BlockFi has been barred from offering interest accounts to New Jersey residents following allegations the company broke securities laws.

Crypto banking platform BlockFi has been barred from offering its popular interest account to New Jersey residents following claims it violated state securities laws.

As reported by Forbes, New Jersey’s Office of the Attorney General served a summary cease and desist on Monday, alleging BlockFi used proceeds from selling unregistered securities to prop up its crypto trading and lending operations.

The decision was confirmed on Tuesday via a tweet from BlockFi chief exec Zac Prince.

BlockFi’s New Jersey ban is set to come in on July 22, so customers have just a few days to enjoy its famously generous interest rates — up to 8.5% depending on the crypto and size of deposit.

According to Prince, the company is engaged in “ongoing dialogue” with regulators.

Prince also maintained BlockFi’s products are “lawful and appropriate,” claimed its interest account is not really a security, and disagreed with the New Jersey ruling.

Speaking about the ban in a draft press release, Acting Attorney General Andrew J. Bruck said:

“Our rules are simple: if you sell securities in New Jersey, you need to comply with New Jersey’s securities laws.
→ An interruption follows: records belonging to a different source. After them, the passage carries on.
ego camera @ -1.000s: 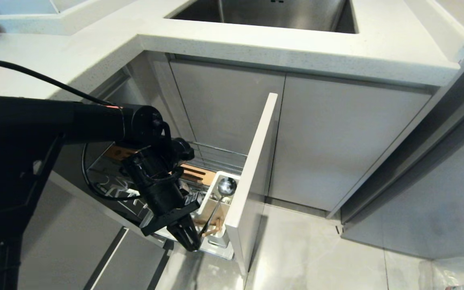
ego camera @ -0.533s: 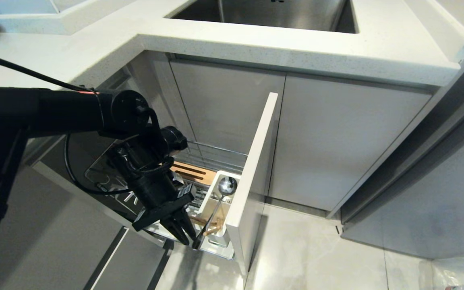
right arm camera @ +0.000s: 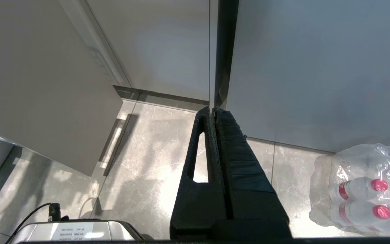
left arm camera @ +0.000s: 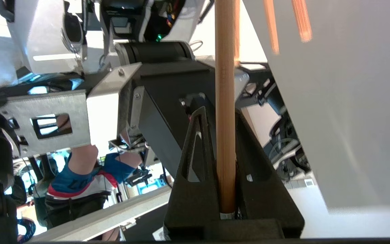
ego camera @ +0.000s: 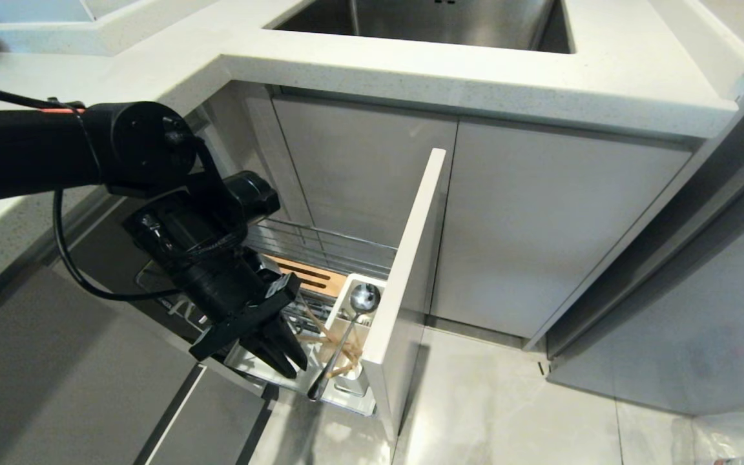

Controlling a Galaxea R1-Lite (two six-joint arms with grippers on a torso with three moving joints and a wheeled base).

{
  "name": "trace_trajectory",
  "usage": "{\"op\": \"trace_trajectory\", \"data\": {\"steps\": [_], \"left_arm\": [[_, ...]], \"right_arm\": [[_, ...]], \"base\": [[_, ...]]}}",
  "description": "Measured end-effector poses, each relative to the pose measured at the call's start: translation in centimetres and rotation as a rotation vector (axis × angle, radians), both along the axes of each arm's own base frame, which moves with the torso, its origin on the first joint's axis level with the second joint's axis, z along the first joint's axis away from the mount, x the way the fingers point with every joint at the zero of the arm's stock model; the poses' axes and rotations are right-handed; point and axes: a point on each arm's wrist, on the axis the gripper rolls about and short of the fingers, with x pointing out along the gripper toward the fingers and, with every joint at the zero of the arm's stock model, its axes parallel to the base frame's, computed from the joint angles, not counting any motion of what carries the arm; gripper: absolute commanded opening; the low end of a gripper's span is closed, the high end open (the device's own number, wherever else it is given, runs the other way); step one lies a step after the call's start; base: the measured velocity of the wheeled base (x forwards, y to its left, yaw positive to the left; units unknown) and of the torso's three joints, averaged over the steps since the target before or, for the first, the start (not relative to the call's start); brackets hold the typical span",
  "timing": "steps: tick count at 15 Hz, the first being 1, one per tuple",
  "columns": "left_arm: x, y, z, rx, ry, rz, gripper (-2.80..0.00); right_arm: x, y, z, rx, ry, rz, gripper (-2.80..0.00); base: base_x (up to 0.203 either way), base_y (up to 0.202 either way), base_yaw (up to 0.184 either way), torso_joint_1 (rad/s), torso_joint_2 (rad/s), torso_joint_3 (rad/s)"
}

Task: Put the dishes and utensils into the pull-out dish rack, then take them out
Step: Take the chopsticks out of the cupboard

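The left gripper (ego camera: 285,355) had risen and drawn back from the white utensil cup (ego camera: 346,310) over the last second, its fingers clenched on a wooden chopstick (left arm camera: 225,135) that now ran up between them in the left wrist view. In the head view pale sticks crossed above the cup, probably the chopsticks (ego camera: 330,339) coming out, though the tangle there was hard to read. The metal spoon (ego camera: 352,316) leaned in the cup of the pull-out dish rack (ego camera: 320,248). That pointed to unloading under way, with the spoon left. The right gripper (right arm camera: 214,112) hung parked near the floor, fingers pressed together, empty.
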Motion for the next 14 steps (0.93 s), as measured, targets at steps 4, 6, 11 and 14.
{"op": "trace_trajectory", "data": {"steps": [4, 6, 11, 14], "left_arm": [[-1.1, 0.3, 1.6, -0.013, -0.017, 0.004, -2.8], [-1.7, 0.4, 2.3, -0.022, -0.033, 0.011, -2.8], [-3.1, 0.5, 3.8, -0.039, -0.063, 0.014, -2.8], [-3.9, 0.6, 4.6, -0.044, -0.072, 0.01, -2.8]], "right_arm": [[0.0, 0.0, 0.0, 0.0, 0.0, 0.0, -2.8], [0.0, 0.0, 0.0, 0.0, 0.0, 0.0, -2.8], [0.0, 0.0, 0.0, 0.0, 0.0, 0.0, -2.8], [0.0, 0.0, 0.0, 0.0, 0.0, 0.0, -2.8]], "base": [[0.0, 0.0, 0.0, 0.0, 0.0, 0.0], [0.0, 0.0, 0.0, 0.0, 0.0, 0.0], [0.0, 0.0, 0.0, 0.0, 0.0, 0.0], [0.0, 0.0, 0.0, 0.0, 0.0, 0.0]]}}
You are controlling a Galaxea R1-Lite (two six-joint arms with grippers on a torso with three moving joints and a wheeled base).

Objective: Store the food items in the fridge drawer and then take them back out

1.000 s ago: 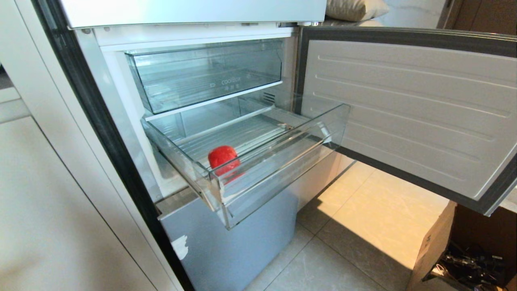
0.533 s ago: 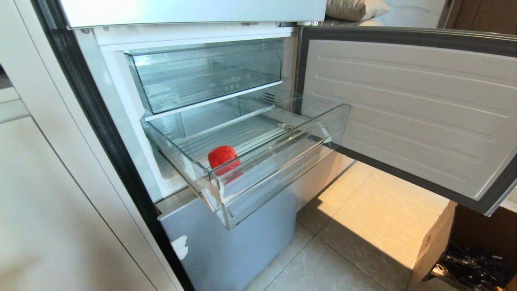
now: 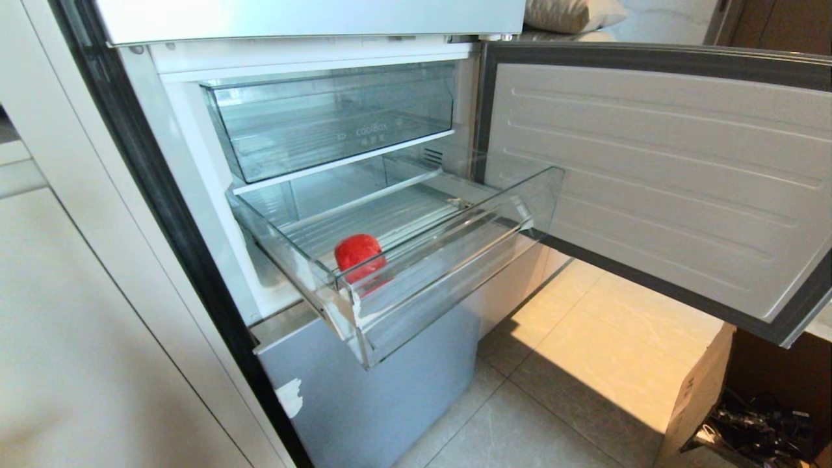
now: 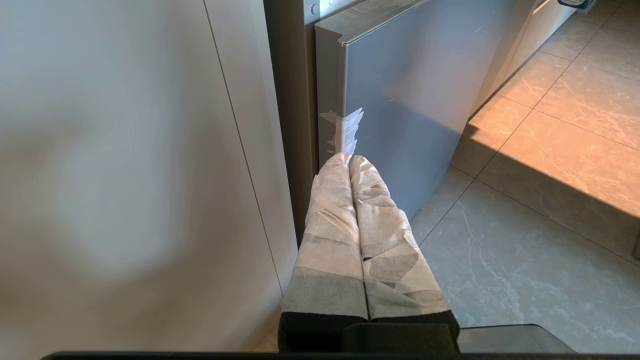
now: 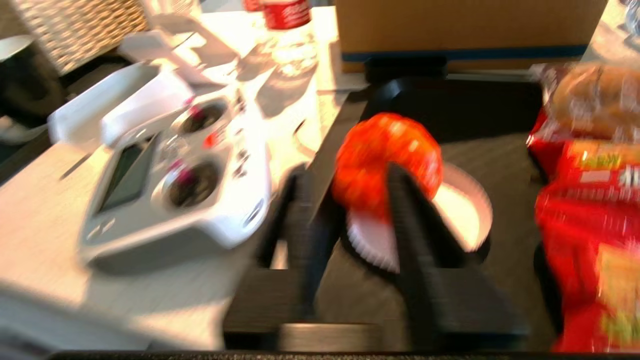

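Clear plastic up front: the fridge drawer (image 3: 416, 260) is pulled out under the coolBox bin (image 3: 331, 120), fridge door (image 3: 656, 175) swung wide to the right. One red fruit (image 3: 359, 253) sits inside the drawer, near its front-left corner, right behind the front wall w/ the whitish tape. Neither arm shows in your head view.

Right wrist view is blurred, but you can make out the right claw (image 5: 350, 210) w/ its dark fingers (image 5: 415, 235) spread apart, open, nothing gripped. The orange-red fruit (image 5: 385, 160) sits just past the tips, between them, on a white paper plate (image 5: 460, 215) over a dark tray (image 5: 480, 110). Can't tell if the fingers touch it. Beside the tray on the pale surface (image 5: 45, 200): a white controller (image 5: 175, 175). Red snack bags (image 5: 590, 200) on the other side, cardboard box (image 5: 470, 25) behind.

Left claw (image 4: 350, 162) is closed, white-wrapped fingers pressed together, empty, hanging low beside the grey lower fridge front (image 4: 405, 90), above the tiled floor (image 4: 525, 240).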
No one gets a free pass simply because they’re operating in the cryptocurrency market.”

BlockFi ban hints wider crackdown

This cease and desist order could be breaking new ground with regards to how US states handle uncategorized assets, particularly crypto investments that offer yield.

While BlockFi deals with Bitcoin and Ether (the SEC considers both commodities), other assets offered by the platform are not so easily classified.

Yield-bearing tokens like Chainlink and Uniswap have so far escaped severe SEC sanctions due to the grey area in which they persist, but this latest development could point to those loopholes closing in certain jurisdictions.

Indeed, its New Jersey ban is likely not what BlockFi CEO Zac Prince envisioned when he told Bloomberg last month that further regulations would be positive for the crypto space.

[Read more: BlockFi threatens legal action after Bitcoin blunder worth millions]

Prince was reacting to an interview with US senator Elizabeth Warren in which she compared crypto to the “wild west” and called for tighter regulations to curb volatile digital asset markets.

Prince said: “This is part of the natural evolution of new technology and the fact that we’re starting to talk about cryptocurrencies is a positive trend overall for the sector.”